Task objective: When you reach the line in the data below that contains "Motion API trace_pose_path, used", please start repeating lines exactly, and stop after the line that contains "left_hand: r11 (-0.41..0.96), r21", repeating nothing else.

Supplied material:
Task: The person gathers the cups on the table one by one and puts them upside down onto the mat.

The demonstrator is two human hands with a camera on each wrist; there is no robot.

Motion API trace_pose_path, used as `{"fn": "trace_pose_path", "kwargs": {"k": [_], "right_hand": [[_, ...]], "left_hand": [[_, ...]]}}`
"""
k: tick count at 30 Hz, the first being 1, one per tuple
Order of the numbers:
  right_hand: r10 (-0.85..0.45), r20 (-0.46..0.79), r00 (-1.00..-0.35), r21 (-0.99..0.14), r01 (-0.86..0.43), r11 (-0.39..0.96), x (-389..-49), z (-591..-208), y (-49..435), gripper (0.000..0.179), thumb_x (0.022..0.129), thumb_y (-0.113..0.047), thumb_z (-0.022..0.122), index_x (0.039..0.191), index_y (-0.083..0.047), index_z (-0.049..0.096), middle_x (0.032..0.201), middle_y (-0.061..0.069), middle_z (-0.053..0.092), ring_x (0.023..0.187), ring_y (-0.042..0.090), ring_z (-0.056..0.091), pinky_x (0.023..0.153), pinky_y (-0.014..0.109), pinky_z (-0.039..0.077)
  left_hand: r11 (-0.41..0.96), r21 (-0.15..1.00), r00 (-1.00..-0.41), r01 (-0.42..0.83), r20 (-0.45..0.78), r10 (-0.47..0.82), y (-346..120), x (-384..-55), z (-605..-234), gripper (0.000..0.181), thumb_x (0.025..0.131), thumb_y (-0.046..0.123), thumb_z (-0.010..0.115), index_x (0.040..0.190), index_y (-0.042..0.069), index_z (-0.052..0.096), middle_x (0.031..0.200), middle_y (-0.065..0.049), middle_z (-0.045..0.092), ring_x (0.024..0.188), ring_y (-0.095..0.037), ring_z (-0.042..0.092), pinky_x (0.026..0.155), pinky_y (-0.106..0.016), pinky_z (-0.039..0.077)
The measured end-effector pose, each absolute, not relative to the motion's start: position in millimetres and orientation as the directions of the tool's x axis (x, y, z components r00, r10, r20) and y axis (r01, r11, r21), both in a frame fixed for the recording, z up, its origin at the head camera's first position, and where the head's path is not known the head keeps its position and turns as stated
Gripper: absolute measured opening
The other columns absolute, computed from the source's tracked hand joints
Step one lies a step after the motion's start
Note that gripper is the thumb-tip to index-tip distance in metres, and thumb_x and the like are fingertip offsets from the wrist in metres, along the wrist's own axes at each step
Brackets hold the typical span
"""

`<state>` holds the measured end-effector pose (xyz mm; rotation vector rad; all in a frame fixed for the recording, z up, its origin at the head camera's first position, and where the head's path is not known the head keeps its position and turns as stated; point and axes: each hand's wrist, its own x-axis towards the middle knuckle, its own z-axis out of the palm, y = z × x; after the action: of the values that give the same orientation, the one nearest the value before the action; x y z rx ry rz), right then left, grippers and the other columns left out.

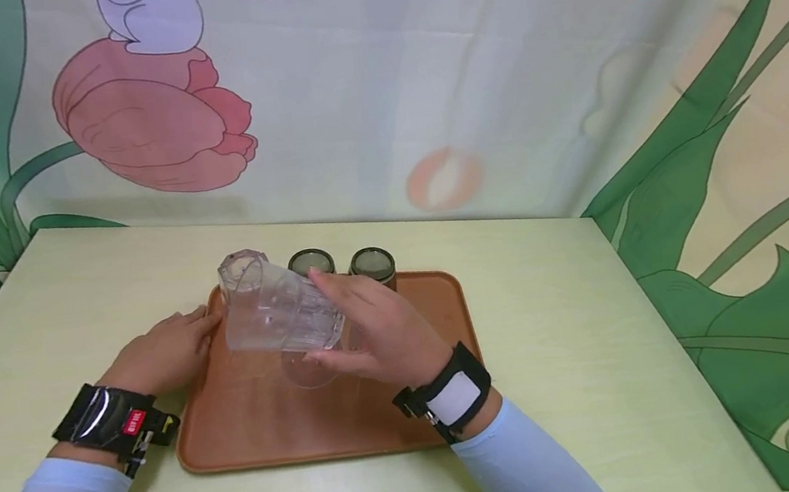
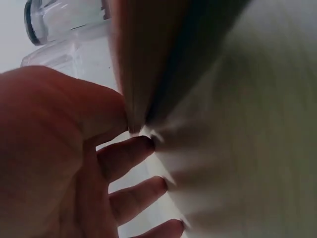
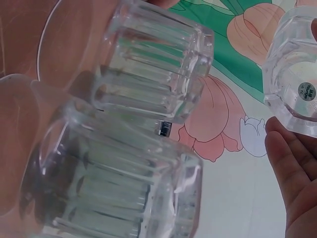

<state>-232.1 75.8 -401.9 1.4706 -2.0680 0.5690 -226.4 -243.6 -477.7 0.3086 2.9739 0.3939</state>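
Observation:
A clear, ribbed drinking glass (image 1: 283, 312) is in my right hand (image 1: 384, 331), tipped almost on its side above the tray, its mouth pointing left. The right wrist view shows the thumb and fingers around its thick base, which bears a small round sticker (image 3: 307, 91). Two more ribbed glasses stand upside down on the tray, a nearer glass (image 3: 114, 183) and a farther glass (image 3: 153, 64). My left hand (image 1: 167, 349) is at the left rim of the brown tray (image 1: 269, 432), thumb on the inner side and fingertips (image 2: 141, 196) outside against the table.
Two jars with dark-rimmed lids, a left jar (image 1: 311, 262) and a right jar (image 1: 372, 264), stand at the tray's back edge. The pale table (image 1: 559, 340) reaches a printed cloth (image 1: 355, 75) hanging behind it.

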Motion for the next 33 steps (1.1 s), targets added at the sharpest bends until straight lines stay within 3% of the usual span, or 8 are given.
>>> {"fn": "trace_pose_path", "kwargs": {"k": [4, 15, 22, 26, 27, 30, 33], "right_hand": [[-0.723, 0.636, -0.27, -0.041, -0.947, 0.318, -231.3, -400.8, 74.9, 0.096, 0.078, -0.043, 0.084, 0.149, 0.004, 0.04, 0.131, 0.013, 0.065, 0.114, 0.024, 0.062, 0.101, 0.031, 0.051], [-0.757, 0.588, -0.286, -0.047, -0.946, 0.321, -235.9, -400.3, 73.4, 0.097, 0.079, -0.042, 0.083, 0.152, 0.003, 0.037, 0.125, 0.011, 0.067, 0.111, 0.023, 0.062, 0.096, 0.032, 0.052], [-0.802, 0.509, -0.314, -0.064, -0.942, 0.328, -240.9, -384.5, 65.5, 0.093, 0.083, -0.042, 0.08, 0.154, -0.001, 0.036, 0.118, 0.008, 0.066, 0.101, 0.019, 0.06, 0.089, 0.032, 0.051], [-0.82, 0.448, -0.355, -0.089, -0.931, 0.355, -242.3, -374.9, 59.9, 0.086, 0.083, -0.043, 0.08, 0.151, -0.005, 0.043, 0.127, 0.009, 0.063, 0.106, 0.019, 0.059, 0.093, 0.031, 0.05], [-0.825, 0.434, -0.362, -0.093, -0.929, 0.358, -242.7, -372.5, 58.0, 0.084, 0.083, -0.043, 0.08, 0.15, -0.006, 0.045, 0.128, 0.008, 0.063, 0.107, 0.019, 0.059, 0.093, 0.031, 0.05], [-0.841, 0.383, -0.382, -0.102, -0.922, 0.373, -243.7, -364.8, 50.5, 0.079, 0.085, -0.046, 0.077, 0.149, -0.01, 0.047, 0.132, 0.006, 0.061, 0.114, 0.018, 0.058, 0.097, 0.029, 0.049], [-0.862, 0.321, -0.393, -0.096, -0.919, 0.383, -246.2, -359.0, 42.4, 0.075, 0.088, -0.048, 0.073, 0.149, -0.013, 0.047, 0.134, 0.004, 0.06, 0.12, 0.017, 0.056, 0.102, 0.028, 0.046]], "left_hand": [[0.943, 0.278, -0.969, 0.181, -0.115, 0.22, -244.4, -227.4, -478.6, 0.054, 0.107, 0.034, 0.039, 0.155, 0.009, 0.035, 0.155, -0.027, 0.035, 0.136, -0.058, 0.036, 0.104, -0.071, 0.035], [0.953, 0.243, -0.973, 0.18, -0.097, 0.208, -241.0, -225.7, -476.0, 0.053, 0.104, 0.03, 0.046, 0.151, 0.008, 0.04, 0.151, -0.027, 0.041, 0.132, -0.058, 0.042, 0.099, -0.072, 0.04], [0.96, 0.194, -0.974, 0.203, -0.06, 0.218, -243.3, -223.9, -474.4, 0.051, 0.101, 0.028, 0.049, 0.149, 0.009, 0.045, 0.148, -0.026, 0.045, 0.128, -0.056, 0.048, 0.089, -0.069, 0.049], [0.961, 0.178, -0.974, 0.213, -0.045, 0.224, -244.6, -225.0, -475.5, 0.05, 0.101, 0.029, 0.049, 0.147, 0.01, 0.049, 0.144, -0.027, 0.05, 0.125, -0.055, 0.051, 0.082, -0.067, 0.053], [0.961, 0.178, -0.974, 0.212, -0.041, 0.222, -244.6, -225.4, -475.5, 0.05, 0.101, 0.029, 0.048, 0.147, 0.009, 0.05, 0.142, -0.027, 0.052, 0.124, -0.054, 0.053, 0.078, -0.065, 0.055], [0.959, 0.204, -0.976, 0.195, -0.058, 0.211, -245.3, -225.8, -472.8, 0.043, 0.099, 0.028, 0.049, 0.135, 0.005, 0.06, 0.105, -0.023, 0.07, 0.092, -0.043, 0.067, 0.058, -0.049, 0.055], [0.953, 0.252, -0.976, 0.165, -0.096, 0.195, -246.5, -225.8, -468.4, 0.031, 0.098, 0.029, 0.05, 0.116, 0.008, 0.062, 0.073, -0.008, 0.06, 0.067, -0.026, 0.059, 0.052, -0.036, 0.044]]}}
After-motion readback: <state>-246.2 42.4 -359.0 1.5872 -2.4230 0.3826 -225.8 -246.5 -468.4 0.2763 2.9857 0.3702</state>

Completed task:
Motion API trace_pose_path, used as `{"fn": "trace_pose_path", "kwargs": {"k": [_], "right_hand": [[_, ...]], "left_hand": [[_, ...]]}}`
"""
k: tick count at 30 Hz, the first being 1, one per tuple
Order of the numbers:
  right_hand: r10 (-0.85..0.45), r20 (-0.46..0.79), r00 (-1.00..-0.35), r21 (-0.99..0.14), r01 (-0.86..0.43), r11 (-0.39..0.96), x (-389..-49), z (-591..-208), y (-49..435), gripper (0.000..0.179), thumb_x (0.022..0.129), thumb_y (-0.113..0.047), thumb_z (-0.022..0.122), index_x (0.039..0.191), index_y (-0.083..0.047), index_z (-0.049..0.096), middle_x (0.032..0.201), middle_y (-0.061..0.069), middle_z (-0.053..0.092), ring_x (0.023..0.187), ring_y (-0.042..0.090), ring_z (-0.056..0.091), pinky_x (0.023..0.153), pinky_y (-0.014..0.109), pinky_z (-0.039..0.077)
  left_hand: r11 (-0.41..0.96), r21 (-0.15..1.00), r00 (-1.00..-0.41), r01 (-0.42..0.83), r20 (-0.45..0.78), r10 (-0.47..0.82), y (-346..120), x (-384..-55), z (-605..-234), gripper (0.000..0.181), thumb_x (0.025..0.131), thumb_y (-0.046..0.123), thumb_z (-0.010..0.115), index_x (0.040..0.190), index_y (-0.042..0.069), index_z (-0.052..0.096), middle_x (0.031..0.200), middle_y (-0.065..0.049), middle_z (-0.045..0.092), ring_x (0.024..0.188), ring_y (-0.095..0.037), ring_z (-0.042..0.092), pinky_x (0.026..0.155), pinky_y (-0.106..0.016), pinky_z (-0.039..0.077)

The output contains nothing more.